A journey south-west from Lucknow towards Jhansi is a bit like going into a different universe. Once Lucknow and Kanpur are left behind, there are no more large cities, the greens and browns of the countryside become the dominating colours, there are more trucks and tractors than cars on the road and the air is cleaner, more breathable. A little more than half-way on this journey, after crossing a traffic-jammed bridge which seems to shudder with the crossing of every heavy vehicle, the town of Kalpi is arrived at.
At first glance, Kalpi is an utterly nondescript town that a visitor would be best advised to whiz through. However, to those with an inclination towards history and heritage, there are enough nuggets of the past to occupy several hours. The Archaeological Survey of India (ASI) website says that a ‘Chaurasi Tomb of Lodi Badshah’ lies in Kalpi. This is intriguing, and not just because a ‘Badshah’ came to be buried in dusty Kalpi. The Lodi dynasty, coming at the tail-end of the Sultanate period in Indian History, is well-known with three rulers. Of the three, two are buried in Delhi and the third and last ruler, Ibrahim Lodi, fell in battle at Panipat in 1526. Which makes one wonder about the identity of the mysterious badshah buried at Kalpi.
The tomb lies alongside the highway, just outside the town. Locals, oblivious to the Lodi identity of the tomb’s occupant, simply call the structure Chaurasi Gumbad, though the building does not seem to have eighty-four domes. As Lodi tombs go, this one is quite unique in design. All Lodi tombs that I have seen earlier, as well as the Sur tombs of the same period, follow an octagonal design. The Kalpi tomb, however, is square in design. Each of the four sides of the tomb is punctuated by seven arched doorways. The main structure of the tomb is surrounded by a dwarf wall. The entire complex is demarcated by a higher stone wall, now partially ruined.
The tomb has been restored in part by the ASI, from the front and to some extent, from the inside. The sides and the back are in a state of disrepair. If this is a phased restoration, it seems to be a long project by the look of things. Every now and again, folks stop by and offer prayers over the gravestones inside the tomb. When someone is praying at the graves, time seems to truly stand still. A little research reveals the identity of the tomb’s occupant as being Jalal Khan, a brother of Ibrahim Lodi. Jalal had, for a time, tried to set himself up as a parallel authority to his brother, with his capital at Jaunpur. Ultimately, Ibrahim prevailed and Jalal returned to Kalpi, his old fiefdom. Post his death, he was buried in this tomb. From Jalal’s failed attempt at becoming a badshah is drawn the popular name of the tomb.

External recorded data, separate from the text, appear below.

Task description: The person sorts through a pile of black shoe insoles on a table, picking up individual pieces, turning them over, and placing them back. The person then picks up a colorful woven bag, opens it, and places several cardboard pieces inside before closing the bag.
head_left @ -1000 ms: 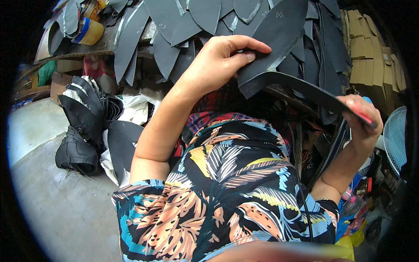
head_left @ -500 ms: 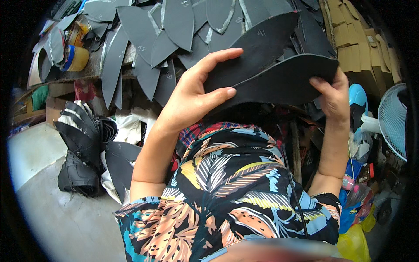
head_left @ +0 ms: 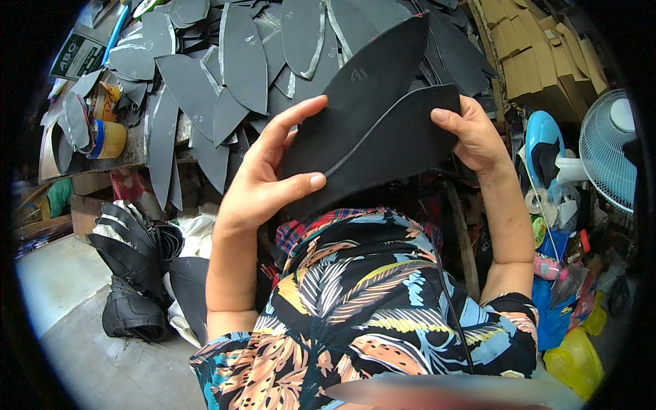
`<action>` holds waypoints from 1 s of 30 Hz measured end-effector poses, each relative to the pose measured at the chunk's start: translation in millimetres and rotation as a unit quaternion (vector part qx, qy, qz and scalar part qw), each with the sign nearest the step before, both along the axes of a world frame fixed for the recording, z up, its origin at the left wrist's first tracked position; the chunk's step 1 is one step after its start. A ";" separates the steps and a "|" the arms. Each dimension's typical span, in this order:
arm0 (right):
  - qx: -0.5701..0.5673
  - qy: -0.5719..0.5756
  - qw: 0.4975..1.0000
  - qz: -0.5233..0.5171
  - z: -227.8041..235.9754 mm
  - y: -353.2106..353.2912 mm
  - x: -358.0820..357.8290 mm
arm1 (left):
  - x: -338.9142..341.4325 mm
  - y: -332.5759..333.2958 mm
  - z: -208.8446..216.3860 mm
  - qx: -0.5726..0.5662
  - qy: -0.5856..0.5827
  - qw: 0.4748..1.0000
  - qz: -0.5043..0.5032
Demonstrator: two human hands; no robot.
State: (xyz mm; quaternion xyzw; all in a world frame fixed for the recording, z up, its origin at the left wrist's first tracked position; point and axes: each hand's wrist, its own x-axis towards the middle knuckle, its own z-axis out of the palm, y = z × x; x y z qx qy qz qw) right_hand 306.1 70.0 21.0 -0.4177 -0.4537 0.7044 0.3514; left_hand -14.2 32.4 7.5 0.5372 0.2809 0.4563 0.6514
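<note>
Two curved black foam panels are held up in front of my chest, meeting along a curved line. The rear one rises to a point and has a pale mark; the front one has a wavy upper edge. Whether they are joined cannot be made out. My left hand grips their left end, thumb on the front face and index finger along the rear panel's edge. With my right hand I pinch the front panel's upper right corner, thumb in front; the other fingers are partly hidden behind it.
Many leaf-shaped dark foam pieces overlap on the workbench ahead. A yellow jar stands at its left. Bundled black pieces lie at lower left. To the right are cardboard pieces, a fan and plastic bags.
Both hands and the foam panels now appear further left. The panels are turned to show more of their faces, and the view has shifted, with more of the bench's left side visible.
</note>
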 end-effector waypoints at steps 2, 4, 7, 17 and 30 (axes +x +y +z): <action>0.005 -0.012 1.000 0.015 -1.3 -3.4 -7.3 | -4.3 7.3 6.5 -0.020 -0.013 0.999 -0.048; 0.019 -0.018 1.000 0.015 -1.3 -8.8 -16.5 | -5.7 17.2 11.8 -0.081 0.006 0.995 -0.065; 0.034 -0.026 0.999 0.025 -1.3 -14.3 -29.5 | 2.7 27.3 12.1 -0.096 0.079 0.991 -0.039; 0.160 -0.093 0.981 0.060 -1.3 -14.6 -34.4 | 17.2 28.1 2.1 -0.127 0.109 0.986 -0.018; 0.085 -0.100 0.990 0.055 -3.9 -7.1 -39.7 | 18.1 25.9 2.4 -0.147 0.098 0.984 -0.018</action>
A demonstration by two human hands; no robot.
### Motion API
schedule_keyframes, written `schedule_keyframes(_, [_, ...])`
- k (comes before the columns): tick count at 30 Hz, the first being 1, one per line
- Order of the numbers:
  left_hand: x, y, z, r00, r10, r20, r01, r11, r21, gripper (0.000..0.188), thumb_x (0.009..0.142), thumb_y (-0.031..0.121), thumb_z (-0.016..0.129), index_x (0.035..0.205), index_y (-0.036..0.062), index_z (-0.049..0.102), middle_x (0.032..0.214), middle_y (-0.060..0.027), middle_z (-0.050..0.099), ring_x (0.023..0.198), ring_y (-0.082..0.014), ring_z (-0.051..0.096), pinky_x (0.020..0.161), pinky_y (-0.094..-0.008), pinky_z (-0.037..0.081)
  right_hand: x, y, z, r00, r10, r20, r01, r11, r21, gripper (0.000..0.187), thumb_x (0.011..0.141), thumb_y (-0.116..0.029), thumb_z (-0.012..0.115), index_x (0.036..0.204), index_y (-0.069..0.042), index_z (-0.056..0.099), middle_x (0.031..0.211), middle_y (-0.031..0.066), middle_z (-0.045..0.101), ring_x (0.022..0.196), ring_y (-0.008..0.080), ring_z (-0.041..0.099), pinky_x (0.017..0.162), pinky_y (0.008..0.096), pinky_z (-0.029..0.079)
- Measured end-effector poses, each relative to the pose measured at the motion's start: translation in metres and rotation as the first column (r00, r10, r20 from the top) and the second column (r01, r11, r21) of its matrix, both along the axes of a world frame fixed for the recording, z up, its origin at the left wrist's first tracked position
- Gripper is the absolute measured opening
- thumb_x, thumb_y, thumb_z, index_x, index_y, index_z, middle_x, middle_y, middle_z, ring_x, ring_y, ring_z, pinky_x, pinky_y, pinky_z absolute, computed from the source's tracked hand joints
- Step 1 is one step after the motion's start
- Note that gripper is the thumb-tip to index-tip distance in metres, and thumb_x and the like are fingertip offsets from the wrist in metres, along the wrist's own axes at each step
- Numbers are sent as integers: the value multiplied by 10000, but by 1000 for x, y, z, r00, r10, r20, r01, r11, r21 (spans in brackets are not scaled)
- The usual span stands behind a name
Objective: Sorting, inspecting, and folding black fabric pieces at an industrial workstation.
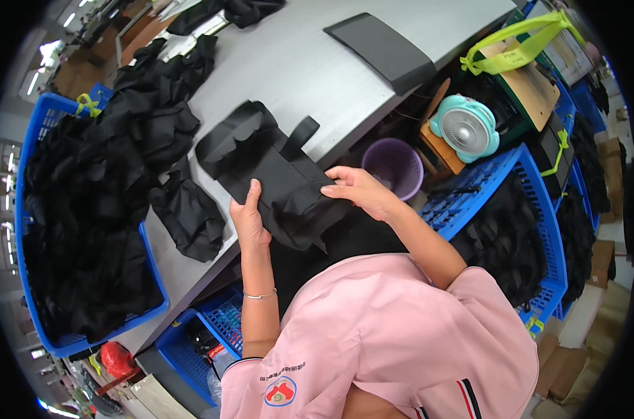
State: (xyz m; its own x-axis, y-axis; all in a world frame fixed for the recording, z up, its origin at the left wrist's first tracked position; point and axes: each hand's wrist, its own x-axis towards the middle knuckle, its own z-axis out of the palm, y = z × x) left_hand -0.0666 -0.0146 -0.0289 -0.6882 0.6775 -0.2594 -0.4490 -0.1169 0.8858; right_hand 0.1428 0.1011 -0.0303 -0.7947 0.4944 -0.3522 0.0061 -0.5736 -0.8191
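A black fabric bag-like piece (pixel 264 167) with a strap loop at its far side lies partly on the grey table, its near end hanging over the edge toward me. My left hand (pixel 251 220) grips its left side, thumb on top and fingers hidden beneath. At the right edge, my right hand (pixel 355 192) pinches the fabric between thumb and fingers. Left of the piece, a crumpled black fabric piece (pixel 189 216) rests near the table edge, next to a large heap of similar black pieces (pixel 100 202).
A blue crate (pixel 165 302) holds the heap at left. To the right are a purple basket (pixel 394 167), a turquoise fan (pixel 465 129) and another blue crate (pixel 551 230) of black fabric. A flat dark panel (pixel 380 50) lies at the table's far right.
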Motion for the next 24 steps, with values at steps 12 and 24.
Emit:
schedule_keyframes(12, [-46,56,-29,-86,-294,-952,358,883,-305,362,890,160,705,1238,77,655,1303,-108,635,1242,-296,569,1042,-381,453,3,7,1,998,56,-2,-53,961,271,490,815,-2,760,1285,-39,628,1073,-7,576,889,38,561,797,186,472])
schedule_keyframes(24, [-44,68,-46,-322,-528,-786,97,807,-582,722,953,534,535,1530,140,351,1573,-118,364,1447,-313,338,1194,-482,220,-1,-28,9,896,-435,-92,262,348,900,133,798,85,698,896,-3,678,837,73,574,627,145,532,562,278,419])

A curious visitor who walks to the back of the tomb would be richly rewarded. Nothing on the ASI website reveals that the tomb is not in isolation but is, in fact, the tip of a very large Islamic necropolis which seems to span several kilometres. A drive through a road nearby takes one into the midst of the necropolis. There are more than fifty tombs around, seemingly built in a random manner. According to historical records, most of them belong to the Sayyid and Lodi dynasty periods. Most are in a ruined state and crumbling. Not even one is protected nor does the local population seem interested in their upkeep. In fact, the necropolis is still in use with the locals continuing to bury their dead wherever space is available. The space available by the necropolis seems even greater than the land under cultivation here. Incredible!

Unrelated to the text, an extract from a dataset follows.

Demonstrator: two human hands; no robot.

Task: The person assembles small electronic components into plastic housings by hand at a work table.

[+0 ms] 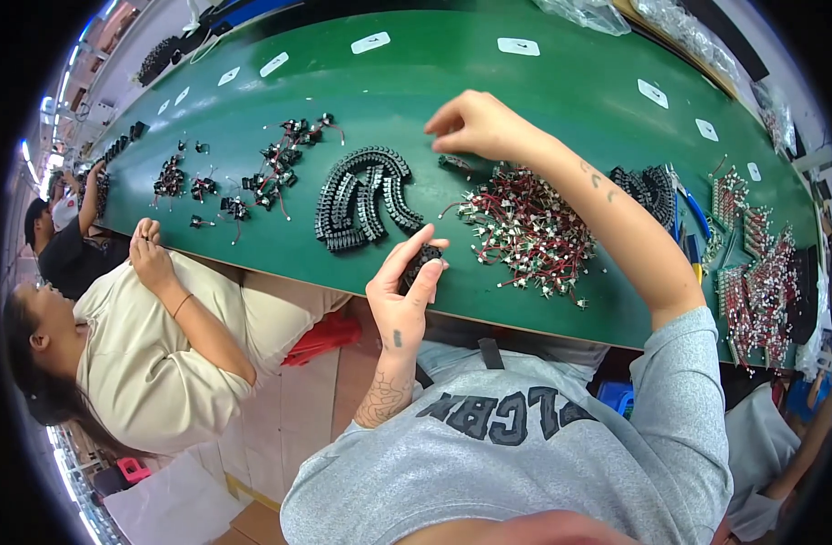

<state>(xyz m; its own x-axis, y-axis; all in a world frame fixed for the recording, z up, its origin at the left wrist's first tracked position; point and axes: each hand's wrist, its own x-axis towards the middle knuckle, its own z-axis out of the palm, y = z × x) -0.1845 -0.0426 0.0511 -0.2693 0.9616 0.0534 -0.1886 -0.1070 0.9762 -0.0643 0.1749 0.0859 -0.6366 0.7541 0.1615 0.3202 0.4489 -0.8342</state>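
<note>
In my left hand, close to the table's near edge, is a small black ribbed part, pinched between thumb and fingers. My right hand hovers over the middle of the table with bent fingers apart from the thumb and nothing visible between them. Just below it lies a small black part with red wires. Curved rows of black ribbed parts are laid side by side beyond my left hand. Right of them, under my right forearm, spreads a pile of red wires with white connectors.
Clusters of black wired parts lie to the left on the green table. At right are more black rows, blue-handled pliers and bundled red wires. A co-worker in a beige shirt sits at my left.
</note>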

Kalpi’s heritage goes beyond the necropolis though. With stone tools and other remains being found along the Yamuna here, scholars have claimed that human habitation at Kalpi dates back thousands of years. It also finds mention in Hindu mythology with the belief that the rishi Ved Vyasa was born here. There is a Ved Vyasa temple in the town although the structure is a relatively recent construction. Some accounts also say that Mughal Emperor Akbar’s minister Birbal was born in Kalpi.
Not to be left behind, the British also arrived in Kalpi, capturing the town in 1802 from the Marathas and making it part of Bundelkhand Agency. The 1857 Mutiny saw the town witness heavy fighting with the sepoys of an infantry battalion stationed here rising against their officers. The conflict saw the population of the town drop from over a lakh to below 10,000. It was in Kalpi that the legendry Rani Laxmibai and Tatya Tope joined forces against the British. Eventually, Sir Hugh Rose’s troops recaptured the town in 1858. There is a British cemetery in another part of the town, with most of the tombstones broken. Nearby is a government rest house with a domed structure inside – its purpose unknown. Not far away are the remains of Kalpi fort, overlooking the Yamuna. In another part of the town is a 225-ft tower called the Lanka Minar. Built under the patronage of a wealthy citizen in 1885, it is embellished with scenes from the Ramayana. Just another unexpected fragment of heritage in Kalpi!